**Action item**
Only the text belongs in the copy. Transcribe the data exactly and drop any pictures.

**Dataset content**

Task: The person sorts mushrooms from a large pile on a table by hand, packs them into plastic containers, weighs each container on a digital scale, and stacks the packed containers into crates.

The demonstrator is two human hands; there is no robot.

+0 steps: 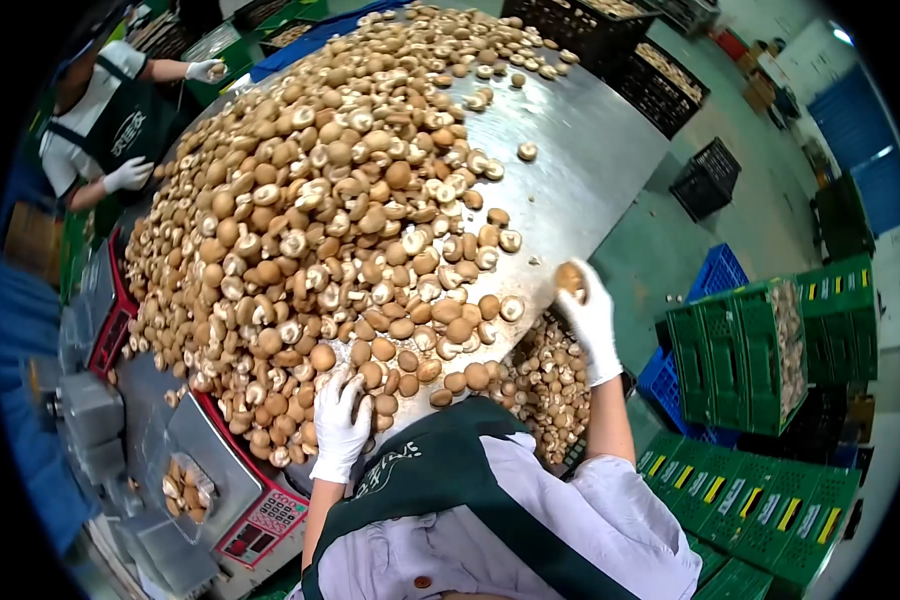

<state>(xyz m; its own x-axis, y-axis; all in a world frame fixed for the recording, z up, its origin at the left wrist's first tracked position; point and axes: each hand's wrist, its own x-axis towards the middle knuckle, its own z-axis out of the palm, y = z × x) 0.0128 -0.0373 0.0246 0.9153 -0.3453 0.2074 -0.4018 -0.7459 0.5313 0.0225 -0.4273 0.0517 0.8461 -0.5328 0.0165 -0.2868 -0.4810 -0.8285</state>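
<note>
A large heap of brown mushrooms (320,200) covers much of the metal table (580,150). My left hand (341,425), in a white glove, rests at the heap's near edge with its fingers against mushrooms; whether it grips one is hidden. Beyond the table's right edge, my right hand (590,320), also gloved, is closed around a brown mushroom (570,280). Below it, more mushrooms (545,385) fill a container between the table and my body.
A scale (225,490) holding a tray of mushrooms (187,489) stands at lower left, beside stacked clear trays (95,425). A co-worker (105,125) stands across the heap. Green crates (725,360) are stacked right; black crates (705,180) lie beyond the table.
</note>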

**Result below**
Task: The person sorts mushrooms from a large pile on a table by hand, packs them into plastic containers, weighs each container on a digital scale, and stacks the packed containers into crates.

The demonstrator is two human hands; there is no robot.

+0 steps: 

<state>(xyz m; its own x-axis, y-axis; all in a world frame fixed for the recording, z up, its origin at the left wrist's first tracked position; point and axes: each hand's wrist, its own x-axis towards the middle knuckle, its own z-axis out of the palm, y = z × x) 0.0128 -0.0373 0.0246 0.9153 -0.3453 0.2074 -0.4018 -0.7459 0.5313 0.0225 -0.4273 0.0517 0.8461 -0.5328 0.0165 -0.2868 -0.4810 -0.8285</state>
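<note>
A large heap of brown mushrooms (320,200) covers much of the metal table (580,150). My left hand (341,425), in a white glove, rests at the heap's near edge with its fingers against mushrooms; whether it grips one is hidden. Beyond the table's right edge, my right hand (590,320), also gloved, is closed around a brown mushroom (570,280). Below it, more mushrooms (545,385) fill a container between the table and my body.
A scale (225,490) holding a tray of mushrooms (187,489) stands at lower left, beside stacked clear trays (95,425). A co-worker (105,125) stands across the heap. Green crates (725,360) are stacked right; black crates (705,180) lie beyond the table.
</note>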

No further work remains in this exercise.